The excluded middle in all of this I guess is balance. How to foster the finding and the deployment, i.e. balancing the skills of the individual (creativity) with the skills of the organisation (efficiency).

Martin highlights the example of Toyota as a company that seem to have found a balance [from John Seely Brown’s talk at this year’s KM Europe]. Surprise surprise, their production line looks like a ballet: creative, efficient and balanced.

Graceful, even without the tights :)



Grid Thinking

The ever-interesting Lee Bryant has found this gem from Yoz Grahame.

Popular Power - the late lamented startup that wanted to sell spare cycles of desktop computers to computationally-hungry customers - was aiming at the wrong resource. Distributed CPU cycles are worthless unless you’re SETI or Pixar. Distributed brain cycles… now that’s a much more intriguing proposition.”

To which Lee comments:

“Distributed brain cycles - imagine the human equivalent of the massive zombie bot nets used by some virus writers - it all sounds like a truly distopian vision (a la Matrix), but maybe we can imagine some positive examples of how this could be used for good. We have always been intrigued by the idea of the circuit riders concept for tech support to non-profits.

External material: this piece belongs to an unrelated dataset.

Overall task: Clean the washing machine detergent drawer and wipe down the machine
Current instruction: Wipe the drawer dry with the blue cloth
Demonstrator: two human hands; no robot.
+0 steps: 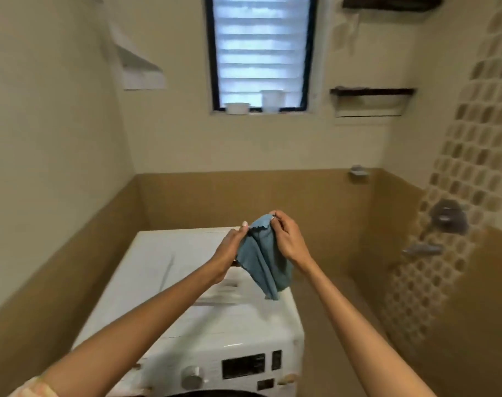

Could we envisage, for example, the work of a charity being put onto a massive online issue management system that pushed tasks out to specialists (legal, technical, logistics) to be solved during downtime or coffee breaks?”

So, in the diagram below, if the central cluster is the non-profit, solutions might be render-farmed by individuals both the non-profit and in other clusters (the pink dots).

Pretty brilliant if you ask me. What’s nice about grid thinking is that it puts a problem solving focus on many of the things floating around: lazyweb, blogs, SNA, wikis, etc. It got me wondering what sort of building blocks you might need for such a service.

The 4 bits that grid architectures tend to deal with are:

  1. Resource management
  2. Information Services
  3. Security Services
  4. Data Movement and Management

[Source - Wikipedia]

… and they seem like a good place to start. One potential hiccup though is that silicon is silicon is silicon, while lawyers aren’t programmers aren’t logistics experts (at least not always), so there’d probably have to be some sort of peer review feature. Anyway, worth some more thought I think.